*Directions for this task:* When you write out the records, keep every line exactly as it is.

___ Source material ___

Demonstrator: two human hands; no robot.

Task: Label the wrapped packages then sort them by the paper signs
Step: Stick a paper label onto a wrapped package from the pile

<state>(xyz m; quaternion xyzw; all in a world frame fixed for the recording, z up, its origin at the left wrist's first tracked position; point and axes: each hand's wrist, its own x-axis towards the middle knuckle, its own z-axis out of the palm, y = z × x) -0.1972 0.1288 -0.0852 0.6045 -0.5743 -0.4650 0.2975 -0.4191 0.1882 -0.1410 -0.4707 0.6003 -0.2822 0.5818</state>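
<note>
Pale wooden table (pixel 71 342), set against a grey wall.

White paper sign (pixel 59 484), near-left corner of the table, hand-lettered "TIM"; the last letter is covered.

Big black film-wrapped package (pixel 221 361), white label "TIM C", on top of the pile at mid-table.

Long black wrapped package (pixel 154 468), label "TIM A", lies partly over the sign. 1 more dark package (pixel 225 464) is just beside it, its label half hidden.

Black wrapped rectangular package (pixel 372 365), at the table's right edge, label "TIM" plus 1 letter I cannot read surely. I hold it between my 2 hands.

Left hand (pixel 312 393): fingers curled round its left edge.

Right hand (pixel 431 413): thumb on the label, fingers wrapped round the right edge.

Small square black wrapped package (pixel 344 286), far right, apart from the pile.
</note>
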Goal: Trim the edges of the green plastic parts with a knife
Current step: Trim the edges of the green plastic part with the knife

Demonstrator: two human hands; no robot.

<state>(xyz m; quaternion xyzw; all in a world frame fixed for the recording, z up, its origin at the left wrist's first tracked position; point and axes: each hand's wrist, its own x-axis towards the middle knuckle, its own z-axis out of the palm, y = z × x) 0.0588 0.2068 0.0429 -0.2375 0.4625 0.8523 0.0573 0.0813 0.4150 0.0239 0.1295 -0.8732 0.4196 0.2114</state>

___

*Reply to the exercise:*
Demonstrator: two human hands; no robot.

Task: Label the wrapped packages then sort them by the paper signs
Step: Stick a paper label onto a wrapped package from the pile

<state>(xyz m; quaternion xyzw; all in a world frame fixed for the recording, z up, its origin at the left wrist's first tracked position; point and axes: each hand's wrist, its own x-axis towards the middle knuckle, its own z-axis out of the palm, y = z × x) -0.1972 0.1288 -0.0852 0.6045 -0.5743 -0.4650 0.2975 -0.4191 0.1882 -0.1410 -0.4707 0.6003 -0.2822 0.5818</state>
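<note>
Pale wooden table (pixel 71 342), set against a grey wall.

White paper sign (pixel 59 484), near-left corner of the table, hand-lettered "TIM"; the last letter is covered.

Big black film-wrapped package (pixel 221 361), white label "TIM C", on top of the pile at mid-table.

Long black wrapped package (pixel 154 468), label "TIM A", lies partly over the sign. 1 more dark package (pixel 225 464) is just beside it, its label half hidden.

Black wrapped rectangular package (pixel 372 365), at the table's right edge, label "TIM" plus 1 letter I cannot read surely. I hold it between my 2 hands.

Left hand (pixel 312 393): fingers curled round its left edge.

Right hand (pixel 431 413): thumb on the label, fingers wrapped round the right edge.

Small square black wrapped package (pixel 344 286), far right, apart from the pile.
</note>
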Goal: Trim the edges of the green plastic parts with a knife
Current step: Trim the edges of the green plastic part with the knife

Demonstrator: two human hands; no robot.

<state>(xyz m; quaternion xyzw; all in a world frame fixed for the recording, z up, its origin at the left wrist's first tracked position; point and axes: each hand's wrist, its own x-axis towards the middle knuckle, its own z-axis out of the palm, y = z × x) 0.0588 0.2068 0.0429 -0.2375 0.4625 0.8523 0.0573 0.0813 0.4150 0.0239 0.1295 -0.8732 0.4196 0.2114</state>

The output returned above is complete.